Task to carry out: Here is the task for the records below: repeat exactly the lines from the one with "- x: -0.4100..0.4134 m" to the one with "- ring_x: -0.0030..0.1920", both included, and nothing else.

....................

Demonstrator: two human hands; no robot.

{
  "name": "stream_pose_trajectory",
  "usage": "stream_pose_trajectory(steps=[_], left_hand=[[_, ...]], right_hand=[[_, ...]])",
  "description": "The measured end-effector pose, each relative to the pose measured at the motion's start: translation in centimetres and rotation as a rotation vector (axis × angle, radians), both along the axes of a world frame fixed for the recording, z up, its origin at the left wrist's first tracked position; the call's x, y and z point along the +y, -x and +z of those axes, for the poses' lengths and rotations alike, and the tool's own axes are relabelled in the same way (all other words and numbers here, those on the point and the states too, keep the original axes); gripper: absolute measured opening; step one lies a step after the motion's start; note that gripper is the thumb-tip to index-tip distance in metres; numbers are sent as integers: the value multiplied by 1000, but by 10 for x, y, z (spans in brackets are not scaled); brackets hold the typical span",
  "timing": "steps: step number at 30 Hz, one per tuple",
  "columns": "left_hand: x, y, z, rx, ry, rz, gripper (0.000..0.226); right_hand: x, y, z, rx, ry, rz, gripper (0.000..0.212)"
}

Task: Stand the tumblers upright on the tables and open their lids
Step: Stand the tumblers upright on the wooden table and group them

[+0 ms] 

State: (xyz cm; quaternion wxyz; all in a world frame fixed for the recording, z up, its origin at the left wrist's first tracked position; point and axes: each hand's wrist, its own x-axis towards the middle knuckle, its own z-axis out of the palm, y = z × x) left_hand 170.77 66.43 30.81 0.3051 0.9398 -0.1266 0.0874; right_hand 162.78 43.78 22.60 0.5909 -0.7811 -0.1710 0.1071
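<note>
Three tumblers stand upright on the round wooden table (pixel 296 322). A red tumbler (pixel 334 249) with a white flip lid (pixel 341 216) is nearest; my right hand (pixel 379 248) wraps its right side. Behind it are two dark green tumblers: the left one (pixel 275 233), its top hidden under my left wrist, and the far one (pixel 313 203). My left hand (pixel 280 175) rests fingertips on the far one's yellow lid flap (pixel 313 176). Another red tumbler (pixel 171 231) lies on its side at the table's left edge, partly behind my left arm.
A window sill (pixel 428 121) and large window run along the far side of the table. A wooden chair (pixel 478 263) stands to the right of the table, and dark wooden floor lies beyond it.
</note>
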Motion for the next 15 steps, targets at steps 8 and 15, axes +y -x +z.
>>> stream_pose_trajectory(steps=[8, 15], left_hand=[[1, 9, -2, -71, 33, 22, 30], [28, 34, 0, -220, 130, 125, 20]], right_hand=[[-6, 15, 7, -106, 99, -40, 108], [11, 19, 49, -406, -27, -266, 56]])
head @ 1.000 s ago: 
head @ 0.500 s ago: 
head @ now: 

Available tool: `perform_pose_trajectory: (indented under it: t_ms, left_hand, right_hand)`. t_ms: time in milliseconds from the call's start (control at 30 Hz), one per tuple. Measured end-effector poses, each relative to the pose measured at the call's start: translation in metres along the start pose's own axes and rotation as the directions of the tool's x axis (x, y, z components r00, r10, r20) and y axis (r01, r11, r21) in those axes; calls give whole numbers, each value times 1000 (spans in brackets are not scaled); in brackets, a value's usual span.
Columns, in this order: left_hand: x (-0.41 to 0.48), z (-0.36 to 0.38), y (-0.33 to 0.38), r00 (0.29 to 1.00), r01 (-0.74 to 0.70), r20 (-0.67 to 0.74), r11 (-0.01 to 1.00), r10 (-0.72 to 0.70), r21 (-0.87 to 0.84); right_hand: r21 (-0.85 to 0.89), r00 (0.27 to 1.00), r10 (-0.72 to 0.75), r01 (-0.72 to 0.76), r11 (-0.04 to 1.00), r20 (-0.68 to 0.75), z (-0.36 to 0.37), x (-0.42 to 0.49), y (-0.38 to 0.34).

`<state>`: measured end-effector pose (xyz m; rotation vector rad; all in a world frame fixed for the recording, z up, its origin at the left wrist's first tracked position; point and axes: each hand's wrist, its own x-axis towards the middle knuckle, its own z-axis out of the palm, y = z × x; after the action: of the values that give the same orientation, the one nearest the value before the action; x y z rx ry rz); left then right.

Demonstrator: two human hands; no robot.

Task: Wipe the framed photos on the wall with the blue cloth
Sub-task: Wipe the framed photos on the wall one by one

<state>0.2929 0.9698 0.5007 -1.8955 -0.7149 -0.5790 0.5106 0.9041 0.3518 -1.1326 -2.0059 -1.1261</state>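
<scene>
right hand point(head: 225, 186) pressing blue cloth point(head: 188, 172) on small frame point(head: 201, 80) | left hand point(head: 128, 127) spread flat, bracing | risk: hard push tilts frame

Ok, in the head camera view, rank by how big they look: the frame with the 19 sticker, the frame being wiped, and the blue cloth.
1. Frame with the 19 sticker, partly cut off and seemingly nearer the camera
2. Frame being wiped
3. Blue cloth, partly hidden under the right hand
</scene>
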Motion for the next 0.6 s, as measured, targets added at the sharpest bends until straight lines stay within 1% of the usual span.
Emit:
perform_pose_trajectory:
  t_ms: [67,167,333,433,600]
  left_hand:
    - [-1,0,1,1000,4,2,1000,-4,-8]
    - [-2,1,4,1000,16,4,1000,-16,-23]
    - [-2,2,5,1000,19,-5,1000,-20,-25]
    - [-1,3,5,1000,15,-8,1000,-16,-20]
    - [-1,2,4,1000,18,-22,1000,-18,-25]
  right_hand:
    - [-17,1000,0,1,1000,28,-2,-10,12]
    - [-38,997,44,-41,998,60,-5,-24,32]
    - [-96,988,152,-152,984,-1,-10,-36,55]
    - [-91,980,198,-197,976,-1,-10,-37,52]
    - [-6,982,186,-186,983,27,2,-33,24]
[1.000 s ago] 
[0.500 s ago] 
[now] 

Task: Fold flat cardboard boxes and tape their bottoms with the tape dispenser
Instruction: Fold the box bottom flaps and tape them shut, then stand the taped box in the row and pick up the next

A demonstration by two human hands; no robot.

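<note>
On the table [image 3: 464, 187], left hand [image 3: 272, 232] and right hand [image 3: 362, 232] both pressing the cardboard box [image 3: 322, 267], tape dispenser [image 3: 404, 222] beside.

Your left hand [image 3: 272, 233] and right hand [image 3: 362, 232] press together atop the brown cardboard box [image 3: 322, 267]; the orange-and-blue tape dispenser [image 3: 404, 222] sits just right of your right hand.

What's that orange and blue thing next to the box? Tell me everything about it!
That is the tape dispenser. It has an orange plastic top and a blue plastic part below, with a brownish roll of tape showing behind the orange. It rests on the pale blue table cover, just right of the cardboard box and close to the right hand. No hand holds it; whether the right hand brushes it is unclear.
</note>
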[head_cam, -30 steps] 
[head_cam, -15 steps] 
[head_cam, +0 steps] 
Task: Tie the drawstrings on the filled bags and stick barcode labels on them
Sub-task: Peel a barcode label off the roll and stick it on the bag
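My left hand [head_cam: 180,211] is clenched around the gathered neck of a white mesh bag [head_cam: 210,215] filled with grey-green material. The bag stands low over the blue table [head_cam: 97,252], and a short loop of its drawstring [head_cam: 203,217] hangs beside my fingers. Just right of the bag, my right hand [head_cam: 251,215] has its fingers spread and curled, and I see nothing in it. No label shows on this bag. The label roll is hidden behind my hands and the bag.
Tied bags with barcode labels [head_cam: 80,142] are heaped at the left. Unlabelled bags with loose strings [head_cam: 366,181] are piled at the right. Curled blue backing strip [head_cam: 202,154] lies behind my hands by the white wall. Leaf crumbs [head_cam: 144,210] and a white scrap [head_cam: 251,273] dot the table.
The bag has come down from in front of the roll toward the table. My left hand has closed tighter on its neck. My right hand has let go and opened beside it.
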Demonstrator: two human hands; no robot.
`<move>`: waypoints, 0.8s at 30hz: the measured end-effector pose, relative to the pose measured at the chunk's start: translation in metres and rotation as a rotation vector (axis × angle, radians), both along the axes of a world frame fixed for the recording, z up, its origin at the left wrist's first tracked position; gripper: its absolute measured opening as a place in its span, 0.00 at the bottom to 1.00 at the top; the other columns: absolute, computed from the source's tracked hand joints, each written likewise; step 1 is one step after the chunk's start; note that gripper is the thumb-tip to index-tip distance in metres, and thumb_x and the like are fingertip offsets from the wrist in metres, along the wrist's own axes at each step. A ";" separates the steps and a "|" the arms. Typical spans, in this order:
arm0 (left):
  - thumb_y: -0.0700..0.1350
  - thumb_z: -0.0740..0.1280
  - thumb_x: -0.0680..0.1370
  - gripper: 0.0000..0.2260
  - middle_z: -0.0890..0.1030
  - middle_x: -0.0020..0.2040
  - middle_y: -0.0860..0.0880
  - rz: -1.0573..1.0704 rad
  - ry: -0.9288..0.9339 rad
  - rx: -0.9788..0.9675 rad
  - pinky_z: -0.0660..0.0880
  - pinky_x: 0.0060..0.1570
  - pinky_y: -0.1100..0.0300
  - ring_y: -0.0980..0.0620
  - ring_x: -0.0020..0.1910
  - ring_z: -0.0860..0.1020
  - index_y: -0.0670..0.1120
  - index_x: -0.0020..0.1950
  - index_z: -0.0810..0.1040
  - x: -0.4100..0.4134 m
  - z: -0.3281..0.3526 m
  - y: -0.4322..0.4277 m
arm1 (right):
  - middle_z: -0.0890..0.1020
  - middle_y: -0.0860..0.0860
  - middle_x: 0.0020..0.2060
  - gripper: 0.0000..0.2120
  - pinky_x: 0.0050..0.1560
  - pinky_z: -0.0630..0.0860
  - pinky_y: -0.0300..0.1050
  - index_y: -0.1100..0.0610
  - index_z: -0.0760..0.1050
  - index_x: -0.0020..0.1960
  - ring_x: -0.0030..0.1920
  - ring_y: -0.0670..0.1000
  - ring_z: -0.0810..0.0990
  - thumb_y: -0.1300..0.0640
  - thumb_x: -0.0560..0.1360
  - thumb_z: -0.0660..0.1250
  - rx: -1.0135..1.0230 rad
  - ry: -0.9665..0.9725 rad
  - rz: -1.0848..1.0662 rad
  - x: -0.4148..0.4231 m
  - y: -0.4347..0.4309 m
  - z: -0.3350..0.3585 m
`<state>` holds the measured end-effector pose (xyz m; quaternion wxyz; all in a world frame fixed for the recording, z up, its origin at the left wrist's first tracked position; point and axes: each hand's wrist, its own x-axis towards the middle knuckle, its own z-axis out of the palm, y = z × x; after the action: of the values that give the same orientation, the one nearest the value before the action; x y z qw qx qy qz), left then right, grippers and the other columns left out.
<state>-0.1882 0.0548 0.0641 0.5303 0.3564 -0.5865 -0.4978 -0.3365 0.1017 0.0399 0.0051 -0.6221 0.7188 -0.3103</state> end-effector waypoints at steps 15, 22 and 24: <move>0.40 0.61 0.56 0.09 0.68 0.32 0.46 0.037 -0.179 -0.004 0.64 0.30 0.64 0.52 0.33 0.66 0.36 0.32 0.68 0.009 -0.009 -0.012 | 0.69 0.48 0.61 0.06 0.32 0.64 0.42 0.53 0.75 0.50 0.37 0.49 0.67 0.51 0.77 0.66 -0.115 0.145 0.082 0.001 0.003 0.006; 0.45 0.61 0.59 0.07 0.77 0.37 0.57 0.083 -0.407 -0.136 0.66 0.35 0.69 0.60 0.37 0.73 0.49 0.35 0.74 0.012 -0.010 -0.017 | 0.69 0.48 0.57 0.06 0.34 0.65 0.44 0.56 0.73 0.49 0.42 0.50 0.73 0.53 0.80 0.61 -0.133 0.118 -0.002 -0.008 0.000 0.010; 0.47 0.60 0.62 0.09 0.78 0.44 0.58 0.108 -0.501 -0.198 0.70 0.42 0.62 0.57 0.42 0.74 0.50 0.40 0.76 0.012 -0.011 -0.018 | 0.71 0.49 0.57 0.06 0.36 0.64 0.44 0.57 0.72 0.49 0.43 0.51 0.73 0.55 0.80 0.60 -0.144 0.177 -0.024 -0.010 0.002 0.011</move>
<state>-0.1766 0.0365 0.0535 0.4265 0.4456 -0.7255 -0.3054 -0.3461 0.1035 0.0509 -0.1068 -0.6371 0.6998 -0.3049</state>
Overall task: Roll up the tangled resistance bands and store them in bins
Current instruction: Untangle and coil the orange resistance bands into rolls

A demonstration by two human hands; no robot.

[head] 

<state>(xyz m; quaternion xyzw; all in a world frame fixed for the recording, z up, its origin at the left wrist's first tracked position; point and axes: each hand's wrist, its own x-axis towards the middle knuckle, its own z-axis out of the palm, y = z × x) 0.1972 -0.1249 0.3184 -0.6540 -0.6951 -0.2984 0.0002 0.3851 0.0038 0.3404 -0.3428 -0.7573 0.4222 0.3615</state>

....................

Written response:
  - x: -0.4100..0.4134 m
  - z: -0.3281..0.3526 m
  - y: -0.4322..0.4277 m
arm1 (right):
  - middle_z: -0.0890..0.1020
  - middle_y: -0.0860..0.0860
  - middle_x: 0.0020..0.2060
  - gripper: 0.0000..0.2120
  - pinky_x: 0.0050..0.1560
  - pinky_z: -0.0630..0.0860
  - pinky_y: -0.0300..0.1050
  - index_y: -0.1100..0.0610
  - index_z: -0.0760..0.1050
  - index_x: -0.0020..0.1960
  - ring_x: -0.0030..0.1920

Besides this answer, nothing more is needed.